You've tackled the 60s once before, in 'Days of Being Wild', and you've suggested in your Director's Note that this film might answer the question "Whatever happened to 'Days of Being Wild, Part II'?" How do you see the relationship between the two films?

Days of Being Wild was for me a very personal reinvention of the 60s. Here, though, we consciously tried to recreate the actuality. I wanted to say something about daily life then, about domestic conditions, neighbours, everything. I even worked out a menu for the period of the shoot, with distinctive dishes for different seasons, and found a Shanghainese lady to cook them so that the cast would be eating them as we shot. I wanted the film to contain all those flavours that are so familiar to me. The audience probably won't notice a thing, but it meant a lot to me emotionally. When we started filming the 1962 scenes, William Chang asked me if we were finally making Days of Being Wild, Part II. I'll never make Part II as originally envisaged, because that story doesn't mean the same to me any more. But this is in some sense Part II as I might conceive it now.

On top of all your work on this film you've been trying to make progress with your sci-fi movie '2046'. Where does that stand?

Trying to work on both films in parallel was like falling in love with two people at the same time. 2046 comprises three stories, each inspired by a western opera, and we've more or less shot two of them. We went to Bangkok to shoot one and every time I went out looking for locations I found myself thinking we should have shot In the Mood for Love there. And so I moved production of In the Mood for Love to Bangkok, when problems with the actors' schedules forced us to suspend work on 2046, and we shot many additional scenes. And while we were shooting them I kept thinking, "Hey, this should be in 2046!" I became almost schizophrenic about the two films. Finally I told William I would stop thinking of In the Mood for Love and 2046 as separate films; I now think of them as one film. They're closely linked.
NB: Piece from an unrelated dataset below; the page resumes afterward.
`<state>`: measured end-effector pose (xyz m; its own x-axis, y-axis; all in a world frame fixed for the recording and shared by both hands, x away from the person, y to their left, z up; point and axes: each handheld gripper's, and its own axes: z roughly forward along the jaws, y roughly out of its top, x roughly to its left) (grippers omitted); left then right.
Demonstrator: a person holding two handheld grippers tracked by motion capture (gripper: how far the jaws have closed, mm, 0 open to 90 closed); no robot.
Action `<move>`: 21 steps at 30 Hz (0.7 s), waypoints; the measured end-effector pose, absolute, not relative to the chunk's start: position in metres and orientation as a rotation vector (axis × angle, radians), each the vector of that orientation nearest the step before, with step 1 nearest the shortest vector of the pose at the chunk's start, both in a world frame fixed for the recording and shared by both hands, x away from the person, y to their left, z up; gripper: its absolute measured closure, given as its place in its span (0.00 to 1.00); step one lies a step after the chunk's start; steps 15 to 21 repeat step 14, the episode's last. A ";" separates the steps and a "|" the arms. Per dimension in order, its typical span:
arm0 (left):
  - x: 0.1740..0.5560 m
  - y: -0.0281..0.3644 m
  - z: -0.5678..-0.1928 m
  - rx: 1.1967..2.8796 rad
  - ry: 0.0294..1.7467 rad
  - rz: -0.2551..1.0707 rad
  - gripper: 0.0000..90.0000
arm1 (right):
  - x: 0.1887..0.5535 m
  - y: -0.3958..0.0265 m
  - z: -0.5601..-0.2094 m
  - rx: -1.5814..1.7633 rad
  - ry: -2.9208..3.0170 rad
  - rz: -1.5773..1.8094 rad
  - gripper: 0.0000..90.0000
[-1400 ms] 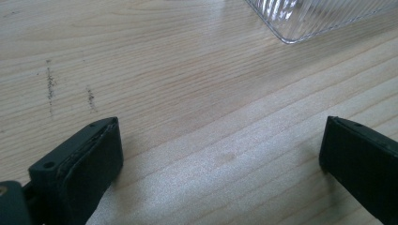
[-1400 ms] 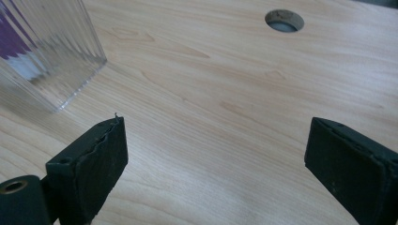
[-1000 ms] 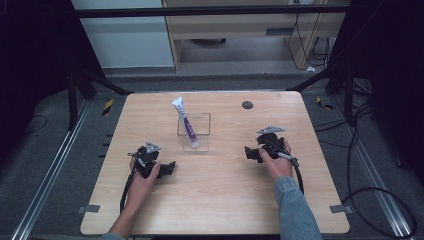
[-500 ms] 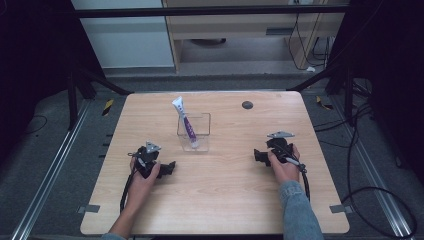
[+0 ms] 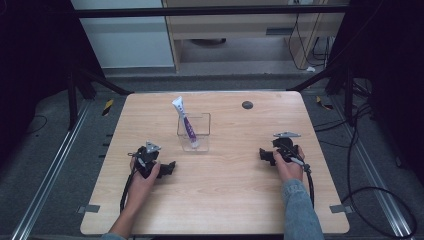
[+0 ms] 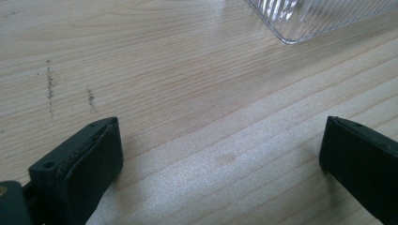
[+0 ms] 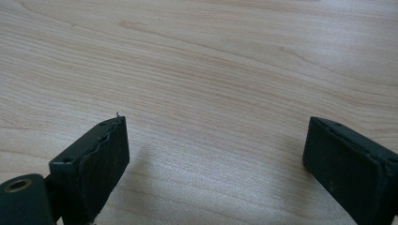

You can find some things in this film that relate to 2046, and there'll be traces of In the Mood for Love in 2046 when it's finished, too. For example, the element of Chow's secret in In the Mood for Love is actually from 2046.

Production of 2046 will resume later this year. The third storyline, which is the longest, needs a big set and we plan to build it in Korea. The city council of Pusan is very supportive and we're now discussing with them how to shoot there. If everything goes smoothly, we'll resume filming in Korea in September.